### Exercise goal
Filter this listing down to the lines that contain the word "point", and copy them.

─── Entries shown

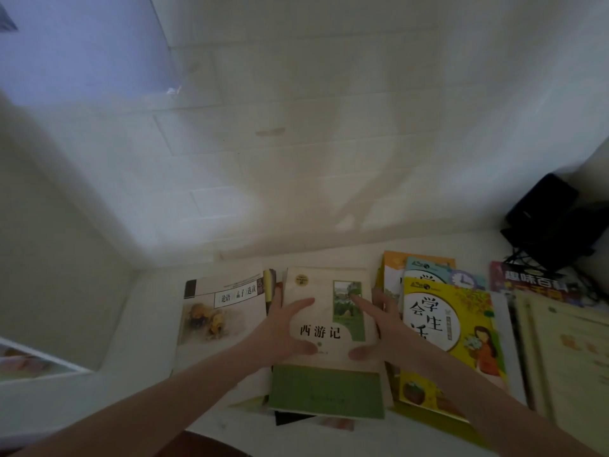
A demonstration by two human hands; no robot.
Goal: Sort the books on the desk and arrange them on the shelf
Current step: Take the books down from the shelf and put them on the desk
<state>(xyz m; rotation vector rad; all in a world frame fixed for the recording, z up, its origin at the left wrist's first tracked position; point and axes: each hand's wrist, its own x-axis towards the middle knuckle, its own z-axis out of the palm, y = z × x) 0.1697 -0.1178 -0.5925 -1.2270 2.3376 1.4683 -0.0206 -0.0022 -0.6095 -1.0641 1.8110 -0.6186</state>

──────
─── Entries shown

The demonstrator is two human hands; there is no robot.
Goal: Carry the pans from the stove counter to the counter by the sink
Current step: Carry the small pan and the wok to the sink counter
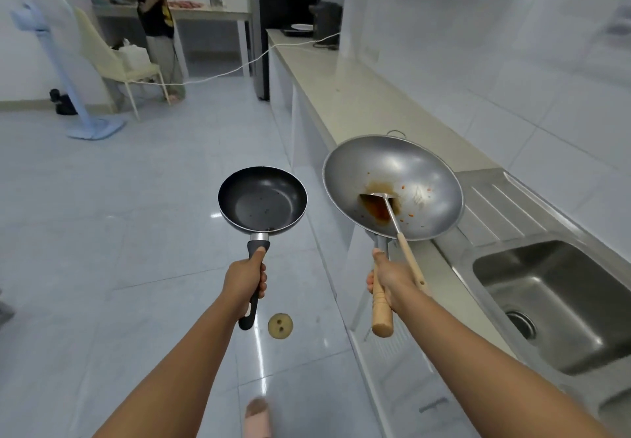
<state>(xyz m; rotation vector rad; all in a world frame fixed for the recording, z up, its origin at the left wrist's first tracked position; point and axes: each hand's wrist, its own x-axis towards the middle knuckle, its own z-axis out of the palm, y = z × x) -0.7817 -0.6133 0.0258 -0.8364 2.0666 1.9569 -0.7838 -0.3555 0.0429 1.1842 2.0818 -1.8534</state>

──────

### Output for this exercise
<state>(xyz m; rotation vector rad; all in a world frame fixed for the recording, z up, its origin at the left wrist's first tracked position; point and axes: each hand's wrist, its own x-axis towards the middle knuckle, its own z-axis out of the palm, y = z × x) 0.1697 -0.1178 -0.5925 -1.2270 2.3376 1.4683 -0.0206 -0.0022 -0.6095 -1.0641 1.8110 -0.6186</state>
<state>(xyz m; rotation vector rad; all in a world frame fixed for the recording, z up, its origin at the left wrist's first tracked position; point and axes: each hand's wrist, its own x-axis towards the middle knuckle, its own z-axis out of the palm, y = z × x) -0.7817 -0.6133 0.0258 -0.8364 2.0666 1.9569 -0.7838 -0.3555 0.0429 1.1842 2.0818 -1.8534</state>

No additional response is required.